Instructions for the task:
Beginning with the line where "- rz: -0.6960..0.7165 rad" occurs, set down each line of the records through the final one, exactly and without additions.

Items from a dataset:
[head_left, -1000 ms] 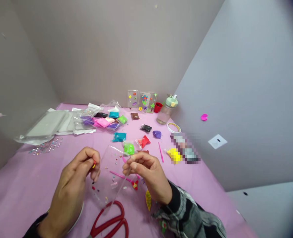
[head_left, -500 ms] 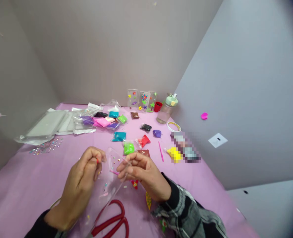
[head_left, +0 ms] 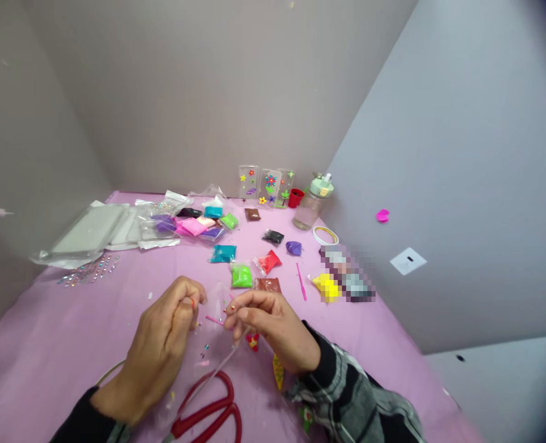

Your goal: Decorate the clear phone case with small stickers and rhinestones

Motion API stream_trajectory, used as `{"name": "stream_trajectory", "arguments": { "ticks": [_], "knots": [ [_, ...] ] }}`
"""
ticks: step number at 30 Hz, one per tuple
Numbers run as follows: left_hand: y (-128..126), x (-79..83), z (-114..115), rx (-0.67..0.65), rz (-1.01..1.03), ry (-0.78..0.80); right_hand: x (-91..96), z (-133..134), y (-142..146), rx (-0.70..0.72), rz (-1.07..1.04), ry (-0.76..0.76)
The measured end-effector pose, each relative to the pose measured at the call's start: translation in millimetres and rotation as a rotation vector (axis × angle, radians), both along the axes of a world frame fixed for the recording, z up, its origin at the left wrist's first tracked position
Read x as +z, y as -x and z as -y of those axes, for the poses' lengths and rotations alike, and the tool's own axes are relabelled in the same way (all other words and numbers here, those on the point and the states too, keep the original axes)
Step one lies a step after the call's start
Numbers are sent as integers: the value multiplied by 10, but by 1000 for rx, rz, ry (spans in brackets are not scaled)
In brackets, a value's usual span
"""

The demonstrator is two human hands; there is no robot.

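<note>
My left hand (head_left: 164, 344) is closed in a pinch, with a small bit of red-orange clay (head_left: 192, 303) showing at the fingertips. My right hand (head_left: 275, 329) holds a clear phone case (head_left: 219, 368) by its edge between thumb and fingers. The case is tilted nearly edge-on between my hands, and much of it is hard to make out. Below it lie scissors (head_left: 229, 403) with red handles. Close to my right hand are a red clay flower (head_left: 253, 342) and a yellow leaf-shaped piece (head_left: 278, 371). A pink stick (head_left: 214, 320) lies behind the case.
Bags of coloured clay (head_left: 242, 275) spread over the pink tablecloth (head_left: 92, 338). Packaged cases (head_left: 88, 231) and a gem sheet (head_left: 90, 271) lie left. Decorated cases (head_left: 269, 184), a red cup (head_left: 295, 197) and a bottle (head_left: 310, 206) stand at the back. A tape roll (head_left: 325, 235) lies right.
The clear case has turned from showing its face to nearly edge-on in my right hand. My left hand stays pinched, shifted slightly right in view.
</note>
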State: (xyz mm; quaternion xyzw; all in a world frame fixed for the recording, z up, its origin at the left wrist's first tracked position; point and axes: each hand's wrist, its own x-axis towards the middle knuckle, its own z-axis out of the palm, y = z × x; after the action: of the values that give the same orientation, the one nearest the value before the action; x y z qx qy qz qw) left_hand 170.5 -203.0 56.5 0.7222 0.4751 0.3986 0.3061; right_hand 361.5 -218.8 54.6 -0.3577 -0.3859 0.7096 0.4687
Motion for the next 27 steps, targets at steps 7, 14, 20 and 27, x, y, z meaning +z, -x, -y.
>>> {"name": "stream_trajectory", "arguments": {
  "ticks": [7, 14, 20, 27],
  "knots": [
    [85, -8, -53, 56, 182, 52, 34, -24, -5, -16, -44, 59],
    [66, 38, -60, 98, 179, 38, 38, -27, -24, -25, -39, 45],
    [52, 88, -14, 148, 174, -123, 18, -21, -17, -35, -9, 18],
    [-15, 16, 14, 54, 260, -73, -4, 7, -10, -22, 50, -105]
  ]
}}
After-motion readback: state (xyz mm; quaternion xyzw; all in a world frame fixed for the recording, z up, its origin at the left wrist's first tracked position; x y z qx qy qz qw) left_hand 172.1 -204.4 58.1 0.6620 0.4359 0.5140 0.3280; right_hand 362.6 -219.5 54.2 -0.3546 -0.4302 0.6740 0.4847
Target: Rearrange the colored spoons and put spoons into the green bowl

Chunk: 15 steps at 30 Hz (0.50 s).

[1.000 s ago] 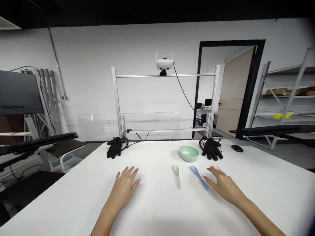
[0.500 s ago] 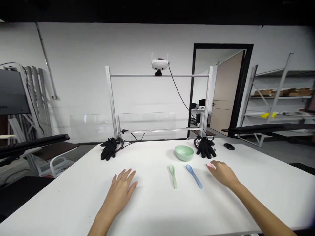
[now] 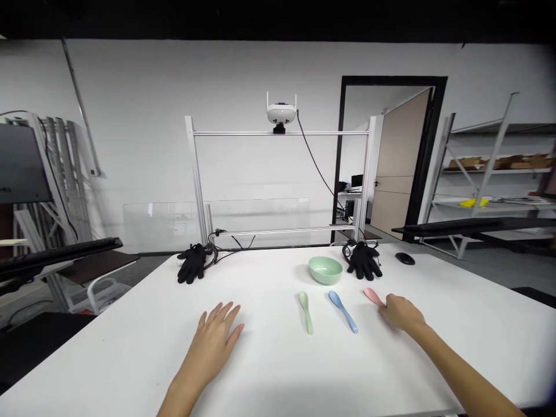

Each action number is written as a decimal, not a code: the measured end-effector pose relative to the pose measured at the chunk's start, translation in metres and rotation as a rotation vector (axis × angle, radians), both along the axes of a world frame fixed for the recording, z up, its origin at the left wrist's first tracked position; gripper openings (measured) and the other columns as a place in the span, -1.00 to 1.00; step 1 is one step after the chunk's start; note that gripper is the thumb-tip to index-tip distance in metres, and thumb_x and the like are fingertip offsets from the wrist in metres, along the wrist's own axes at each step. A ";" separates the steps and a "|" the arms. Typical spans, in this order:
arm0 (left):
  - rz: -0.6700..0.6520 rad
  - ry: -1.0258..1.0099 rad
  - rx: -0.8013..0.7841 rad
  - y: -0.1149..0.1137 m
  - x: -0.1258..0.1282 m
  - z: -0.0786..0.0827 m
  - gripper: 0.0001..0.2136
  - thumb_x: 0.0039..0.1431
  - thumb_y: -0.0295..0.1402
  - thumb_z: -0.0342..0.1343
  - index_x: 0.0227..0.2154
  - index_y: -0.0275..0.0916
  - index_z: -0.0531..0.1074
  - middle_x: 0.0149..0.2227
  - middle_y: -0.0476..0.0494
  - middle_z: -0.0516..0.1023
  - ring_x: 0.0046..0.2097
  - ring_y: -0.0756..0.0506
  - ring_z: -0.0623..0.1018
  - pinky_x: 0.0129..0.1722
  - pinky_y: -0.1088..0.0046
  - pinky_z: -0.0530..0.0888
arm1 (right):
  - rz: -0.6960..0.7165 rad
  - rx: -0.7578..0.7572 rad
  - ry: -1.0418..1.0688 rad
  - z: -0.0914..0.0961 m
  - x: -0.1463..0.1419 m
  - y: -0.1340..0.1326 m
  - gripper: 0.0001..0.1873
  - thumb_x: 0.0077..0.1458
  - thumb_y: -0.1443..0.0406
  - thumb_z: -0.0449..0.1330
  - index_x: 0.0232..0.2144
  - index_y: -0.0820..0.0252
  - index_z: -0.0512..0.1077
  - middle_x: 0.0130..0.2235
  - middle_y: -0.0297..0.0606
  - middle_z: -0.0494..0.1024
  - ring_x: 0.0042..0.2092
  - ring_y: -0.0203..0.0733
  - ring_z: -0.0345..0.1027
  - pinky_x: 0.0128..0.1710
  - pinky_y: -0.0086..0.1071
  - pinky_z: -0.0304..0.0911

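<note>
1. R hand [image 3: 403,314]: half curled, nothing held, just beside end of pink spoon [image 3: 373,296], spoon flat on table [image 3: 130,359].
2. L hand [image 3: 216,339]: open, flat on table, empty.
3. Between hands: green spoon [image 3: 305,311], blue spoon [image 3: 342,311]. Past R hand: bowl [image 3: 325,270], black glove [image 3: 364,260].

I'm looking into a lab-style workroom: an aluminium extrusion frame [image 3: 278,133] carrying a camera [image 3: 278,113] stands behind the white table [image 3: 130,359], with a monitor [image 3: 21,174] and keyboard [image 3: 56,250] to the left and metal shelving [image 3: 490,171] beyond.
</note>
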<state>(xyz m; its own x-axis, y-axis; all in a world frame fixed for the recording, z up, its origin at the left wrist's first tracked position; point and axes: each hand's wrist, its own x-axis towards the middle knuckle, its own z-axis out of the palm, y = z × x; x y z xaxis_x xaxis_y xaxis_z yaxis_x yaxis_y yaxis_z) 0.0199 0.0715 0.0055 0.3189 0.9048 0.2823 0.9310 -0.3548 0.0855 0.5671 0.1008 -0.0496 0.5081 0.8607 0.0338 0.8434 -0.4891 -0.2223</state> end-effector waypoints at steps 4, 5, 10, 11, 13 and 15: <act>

Completed exercise:
  - rz: -0.6960..0.7165 rad
  - rx: -0.7578..0.7572 rad
  - ry: -1.0418..1.0688 rad
  - z: -0.0914..0.0961 m
  - x: -0.1463..0.1419 m
  - y: -0.1340..0.1326 m
  - gripper: 0.0001..0.1873
  - thumb_x: 0.0077..0.1458
  - thumb_y: -0.1443..0.0406
  - thumb_z: -0.0449..0.1330
  - index_x: 0.0232..0.2144
  - index_y: -0.0820..0.0252
  - index_z: -0.0512..0.1077
  - middle_x: 0.0130..0.2235
  - middle_y: -0.0297..0.0606
  - middle_z: -0.0494..0.1024
  - ring_x: 0.0042..0.2092
  - ring_y: -0.0203..0.0733
  - ring_z: -0.0345..0.1027
  - pinky_x: 0.0128..0.1710
  - pinky_y: -0.0086..0.1071
  - pinky_z: -0.0304..0.0911

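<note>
1. R hand [image 3: 403,314]: half curled, nothing held, just beside end of pink spoon [image 3: 373,296], spoon flat on table [image 3: 130,359].
2. L hand [image 3: 216,339]: open, flat on table, empty.
3. Between hands: green spoon [image 3: 305,311], blue spoon [image 3: 342,311]. Past R hand: bowl [image 3: 325,270], black glove [image 3: 364,260].

I'm looking into a lab-style workroom: an aluminium extrusion frame [image 3: 278,133] carrying a camera [image 3: 278,113] stands behind the white table [image 3: 130,359], with a monitor [image 3: 21,174] and keyboard [image 3: 56,250] to the left and metal shelving [image 3: 490,171] beyond.
</note>
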<state>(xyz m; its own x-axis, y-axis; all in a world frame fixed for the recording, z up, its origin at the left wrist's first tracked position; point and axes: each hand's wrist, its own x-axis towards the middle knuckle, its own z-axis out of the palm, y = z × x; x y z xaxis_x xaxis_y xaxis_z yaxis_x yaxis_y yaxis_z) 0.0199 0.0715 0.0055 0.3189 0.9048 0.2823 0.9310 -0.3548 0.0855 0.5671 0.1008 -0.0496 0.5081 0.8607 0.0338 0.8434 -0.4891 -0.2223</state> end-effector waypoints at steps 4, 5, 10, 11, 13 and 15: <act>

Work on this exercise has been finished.